Baş karakterler arasındaki ırksal farklılığa yazar bir şaşırtmaca da ekliyor. Normalde beyazlar daha elit, kültürlü iken bu senaryoda yazar siyahi karakteri elit ve kültürlü yapıyor. Beyaz baş karakter ise nispeten kaba saba, küfürlü konuşan, eğitimsiz biri. Ama yazar bununla da yetinmiyor, "üstün" pozisyonda gibi duran siyahi karaktere daha fazla psikolojik yük veriyor (eşcinsel olması, kardeşinden kopuk olması, insanlardan uzak durması vb.). Beyaz baş karakter ise daha "dünyevi", ayakları yere basan, hafif bir ırkçılık dışında ciddi bir psikolojik sorunu olmayan biri.

Yazarın kaç düzeyde çalıştığını görüyor musunuz? Seyirci bunu, bu çalışmadaki zenginliği fark ediyor, derinliği hissediyor ve zevkine varıyor. Yani yazar sadece elit zenci, kaba beyaz zıtlığında bırakmamış işi. Sınırları zorlamış ("push the envelope"). Buradaki dramatik fırsatı kaçırmamış.

Sadece bu iki karakter, senaryoya giriş derslerinde "karakter nasıl yaratılır" konusunda örnek olarak bir dönem (abartmayalım, üç hafta) okutulabilir. Bütün yan karakterlere de emek verildiği belli - ayrıca çok iyi oynanmışlar.

Caz seviyorsanız, zaten film müziklerine bayılacaksınız.

Filmin hiç konuşma içermeyen ama anlam yüklü bir sahnesi de arabanın lastiği patladığı zaman, zencilerin çalıştığı tarlanın kenarında durmaları. Sinema böyle birşey işte. Tek kelime etmeden, kitaplar dolusu bilgiyi bir sahnede, bazen bir çerçevede verebiliyor.

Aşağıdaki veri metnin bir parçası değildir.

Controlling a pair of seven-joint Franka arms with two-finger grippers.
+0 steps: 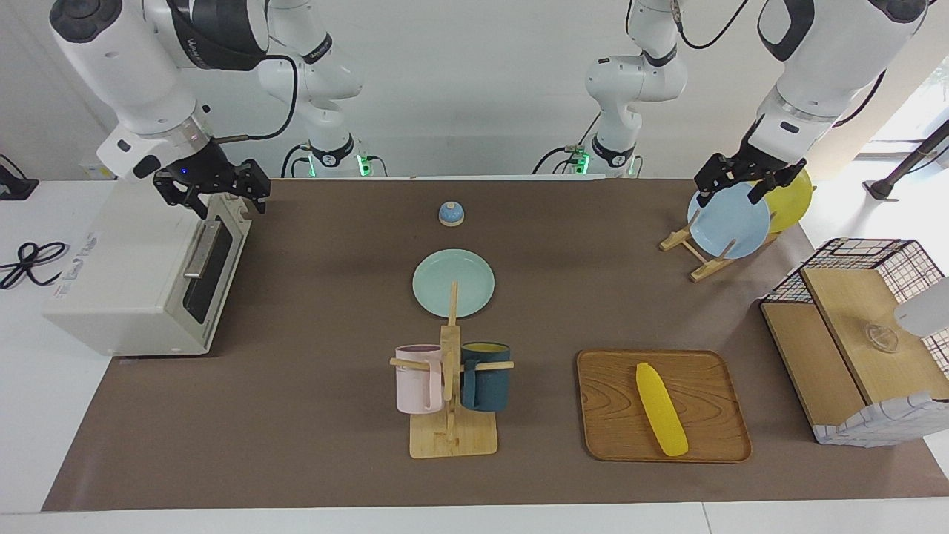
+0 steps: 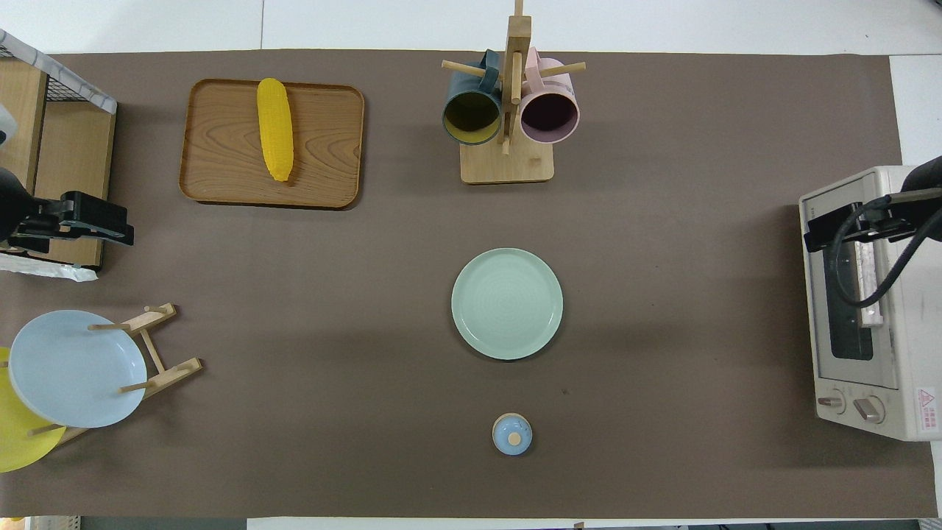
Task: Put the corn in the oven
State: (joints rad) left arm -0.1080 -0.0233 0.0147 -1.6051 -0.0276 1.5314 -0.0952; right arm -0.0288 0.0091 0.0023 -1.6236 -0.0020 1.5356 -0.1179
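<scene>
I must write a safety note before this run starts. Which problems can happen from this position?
1. The oven door looks closed, so the corn cannot go in until it is opened.
2. The open right gripper hangs over the oven's top edge and may bump it.
3. The open left gripper, over the blue plate, could knock it.

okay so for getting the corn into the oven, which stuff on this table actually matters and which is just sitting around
Matters:
corn, lying on the wooden tray
oven, door closed, at the right arm's end of the table
right gripper, open, over the oven
left gripper, open, over the plate rack

Just sitting around:
green plate
mug stand with pink mug and blue mug
small blue bell
basket shelf
</scene>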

Finale doğru siyahi bardaki gösteri beklenen ama yine de eğlenceli bir sahneydi. Amerikalı yazarlar böyle şeyler çok iyi kotarıyorlar, hakkını verelim. (Akla "Back to the Future" - Geleceğe Dönüş geliyor hemen).

*

10 üzerinden 8 veriyorum. Bir klasik değil ama güzel ile çok güzel arası bir film. Zaman zaman dönülüp izlenebiliyor.

*

Bu filmi sevenler 1989'dan "Driving Miss Daisy"yi de sevebilir. Bir bakın derim.